- _TASK GOAL_: Give only the number of lines below that contain the word "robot".

____

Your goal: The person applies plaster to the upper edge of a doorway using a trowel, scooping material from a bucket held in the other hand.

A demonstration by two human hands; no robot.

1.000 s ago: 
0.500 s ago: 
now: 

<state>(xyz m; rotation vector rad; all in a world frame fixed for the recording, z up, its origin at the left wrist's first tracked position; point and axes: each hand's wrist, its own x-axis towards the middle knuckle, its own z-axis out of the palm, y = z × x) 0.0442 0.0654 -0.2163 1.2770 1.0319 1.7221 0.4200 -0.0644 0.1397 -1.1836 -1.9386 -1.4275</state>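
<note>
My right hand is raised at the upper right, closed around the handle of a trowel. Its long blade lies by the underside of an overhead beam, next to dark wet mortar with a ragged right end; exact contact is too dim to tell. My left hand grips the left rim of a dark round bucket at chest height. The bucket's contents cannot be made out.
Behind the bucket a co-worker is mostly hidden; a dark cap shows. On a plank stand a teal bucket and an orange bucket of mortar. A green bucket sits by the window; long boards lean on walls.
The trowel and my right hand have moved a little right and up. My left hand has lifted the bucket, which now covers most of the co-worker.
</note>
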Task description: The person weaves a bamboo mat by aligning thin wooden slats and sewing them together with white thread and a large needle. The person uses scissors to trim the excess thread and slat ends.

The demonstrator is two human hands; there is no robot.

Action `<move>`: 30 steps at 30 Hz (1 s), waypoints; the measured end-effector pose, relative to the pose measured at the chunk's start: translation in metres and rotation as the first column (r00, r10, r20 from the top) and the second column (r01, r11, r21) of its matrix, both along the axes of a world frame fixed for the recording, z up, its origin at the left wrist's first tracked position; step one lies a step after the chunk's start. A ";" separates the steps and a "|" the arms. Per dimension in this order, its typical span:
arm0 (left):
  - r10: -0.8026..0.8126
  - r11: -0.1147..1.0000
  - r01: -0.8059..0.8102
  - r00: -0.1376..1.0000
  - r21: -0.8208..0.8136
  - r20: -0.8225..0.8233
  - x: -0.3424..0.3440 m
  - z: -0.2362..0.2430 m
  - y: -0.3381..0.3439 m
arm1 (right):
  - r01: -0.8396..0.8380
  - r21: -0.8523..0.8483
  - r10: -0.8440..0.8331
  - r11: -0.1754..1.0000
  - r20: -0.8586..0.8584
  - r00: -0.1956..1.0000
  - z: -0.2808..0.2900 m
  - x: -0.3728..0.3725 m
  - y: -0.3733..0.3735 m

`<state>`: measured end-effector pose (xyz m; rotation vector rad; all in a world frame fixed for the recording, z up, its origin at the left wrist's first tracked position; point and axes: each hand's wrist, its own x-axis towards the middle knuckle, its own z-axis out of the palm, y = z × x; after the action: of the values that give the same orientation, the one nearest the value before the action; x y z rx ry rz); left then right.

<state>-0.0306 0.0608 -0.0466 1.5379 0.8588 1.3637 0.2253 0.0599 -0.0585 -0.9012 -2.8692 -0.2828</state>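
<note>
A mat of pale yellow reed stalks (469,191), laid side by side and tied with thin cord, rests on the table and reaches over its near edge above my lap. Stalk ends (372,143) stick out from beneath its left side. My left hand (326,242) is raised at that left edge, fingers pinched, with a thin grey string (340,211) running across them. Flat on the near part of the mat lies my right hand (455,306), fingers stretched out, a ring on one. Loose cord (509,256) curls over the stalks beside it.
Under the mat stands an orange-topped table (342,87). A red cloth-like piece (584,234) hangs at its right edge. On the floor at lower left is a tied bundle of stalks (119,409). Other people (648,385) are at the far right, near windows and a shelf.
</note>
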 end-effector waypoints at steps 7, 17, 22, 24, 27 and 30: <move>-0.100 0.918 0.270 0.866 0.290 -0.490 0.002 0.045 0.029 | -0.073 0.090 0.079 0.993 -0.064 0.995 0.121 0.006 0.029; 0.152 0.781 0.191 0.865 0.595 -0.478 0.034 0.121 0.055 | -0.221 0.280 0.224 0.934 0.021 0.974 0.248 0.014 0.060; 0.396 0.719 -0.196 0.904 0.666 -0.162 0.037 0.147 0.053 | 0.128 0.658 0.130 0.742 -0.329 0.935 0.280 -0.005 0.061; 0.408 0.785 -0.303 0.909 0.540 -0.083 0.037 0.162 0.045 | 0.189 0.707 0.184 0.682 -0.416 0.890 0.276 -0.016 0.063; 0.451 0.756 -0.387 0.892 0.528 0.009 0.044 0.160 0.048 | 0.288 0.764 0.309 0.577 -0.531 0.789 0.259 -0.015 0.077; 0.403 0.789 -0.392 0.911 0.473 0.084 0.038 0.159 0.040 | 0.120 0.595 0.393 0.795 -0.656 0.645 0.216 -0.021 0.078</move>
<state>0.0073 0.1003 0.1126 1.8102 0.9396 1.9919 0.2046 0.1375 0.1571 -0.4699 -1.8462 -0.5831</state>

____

- _WRITTEN REPLY_: 2